А где же — пушкинское «прости Господи» перед «должна»? Иначе получается, что поэзия что-то кому-то должна, а кредиторы-то, как сказал Мандельштам, «у нее все фальшивые». Едва ли не становясь таким вот кредитором, готовым взыскать с поэта за потраченное время, Меламед заключает: «Читатель вместо эстетического наслаждения испытывает всего лишь удовлетворение от разгаданного ребуса. Отсюда и поздние мандельштамовские срывы вроде: „недуги — недруги других невскрытых дуг“. Во-первых, откуда и куда следует? Выводимы ли „срывы“ Мандельштама из того, что некий „читатель испытывает всего лишь удовлетворение от разгаданного ребуса“ (см. выше)?
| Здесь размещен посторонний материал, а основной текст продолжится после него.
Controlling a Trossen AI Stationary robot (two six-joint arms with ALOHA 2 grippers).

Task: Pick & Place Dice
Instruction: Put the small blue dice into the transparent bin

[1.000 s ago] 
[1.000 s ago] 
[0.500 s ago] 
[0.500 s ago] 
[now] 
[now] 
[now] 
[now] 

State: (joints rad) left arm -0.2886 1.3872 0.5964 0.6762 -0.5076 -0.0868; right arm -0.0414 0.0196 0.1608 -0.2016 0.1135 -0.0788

Во-вторых, как читатель же, предпочту подобные „срывы“ сотням и сотням иных достижений. В-третьих, кто сей читатель? Ходасевич, по крайней мере, честен, говоря: „Я, мне, мы с Андреем Белым“, а по поводу стихотворения Мандельштама „Я буду метаться по табору улицы темной“ заявил — от первого лица, что оно „обезоруживает своей полной ненужностью и пустотой“». Нечто подобное пытался высказать и И. Меламед: «В своих отношениях с поэтической материей Мандельштам как бы остановился у края пропасти, дошел до критической точки, в которой хаос невозможно организовать гармонией». Вероятно, автор статьи имел в виду «Стихи о неизвестном солдате», только там говорится об ином хаосе… Подобное непонимание случается всегда, когда «виноградное мясо стихов» попадает «в океан без окна, вещество».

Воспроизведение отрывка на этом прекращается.